● **WORK TASK**: When you output the entries, begin with the first line and end with the line containing "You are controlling", keeping each line exactly as it is.

# # # #

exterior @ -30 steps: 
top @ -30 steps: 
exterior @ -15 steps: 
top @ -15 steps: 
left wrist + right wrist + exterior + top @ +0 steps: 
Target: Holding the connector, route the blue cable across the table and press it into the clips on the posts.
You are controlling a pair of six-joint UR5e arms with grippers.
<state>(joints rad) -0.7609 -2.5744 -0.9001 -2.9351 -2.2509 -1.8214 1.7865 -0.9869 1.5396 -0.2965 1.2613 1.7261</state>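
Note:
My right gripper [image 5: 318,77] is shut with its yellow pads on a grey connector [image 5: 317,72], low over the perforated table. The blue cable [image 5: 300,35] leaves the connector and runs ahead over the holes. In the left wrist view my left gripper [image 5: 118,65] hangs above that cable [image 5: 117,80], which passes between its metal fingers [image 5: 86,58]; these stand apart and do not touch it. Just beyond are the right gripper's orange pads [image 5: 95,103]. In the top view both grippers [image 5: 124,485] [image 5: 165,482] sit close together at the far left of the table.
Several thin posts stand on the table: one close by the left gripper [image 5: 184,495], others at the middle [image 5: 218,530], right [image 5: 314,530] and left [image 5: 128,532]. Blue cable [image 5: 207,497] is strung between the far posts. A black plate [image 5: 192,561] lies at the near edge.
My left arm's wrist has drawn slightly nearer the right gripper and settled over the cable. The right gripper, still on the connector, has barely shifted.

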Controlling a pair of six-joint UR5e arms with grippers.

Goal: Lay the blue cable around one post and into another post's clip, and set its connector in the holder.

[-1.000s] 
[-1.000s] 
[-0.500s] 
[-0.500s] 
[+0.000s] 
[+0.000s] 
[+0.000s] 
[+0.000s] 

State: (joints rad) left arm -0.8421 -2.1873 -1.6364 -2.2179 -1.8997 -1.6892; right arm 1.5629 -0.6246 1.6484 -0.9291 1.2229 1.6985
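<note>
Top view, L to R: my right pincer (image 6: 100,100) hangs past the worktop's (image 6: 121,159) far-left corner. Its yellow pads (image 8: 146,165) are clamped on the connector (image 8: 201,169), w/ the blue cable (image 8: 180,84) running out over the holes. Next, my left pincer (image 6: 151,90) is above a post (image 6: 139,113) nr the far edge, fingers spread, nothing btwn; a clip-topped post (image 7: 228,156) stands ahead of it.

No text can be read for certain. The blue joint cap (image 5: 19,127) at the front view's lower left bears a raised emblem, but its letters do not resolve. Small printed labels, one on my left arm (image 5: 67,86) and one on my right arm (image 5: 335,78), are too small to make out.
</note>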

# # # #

● **RESPONSE FOR THIS EXERCISE**:
exterior @ -30 steps: 
top @ -30 steps: 
exterior @ -15 steps: 
top @ -15 steps: 
left wrist + right wrist + exterior + top @ +0 steps: 
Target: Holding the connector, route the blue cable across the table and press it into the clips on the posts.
You are controlling a pair of six-joint UR5e arms with grippers.

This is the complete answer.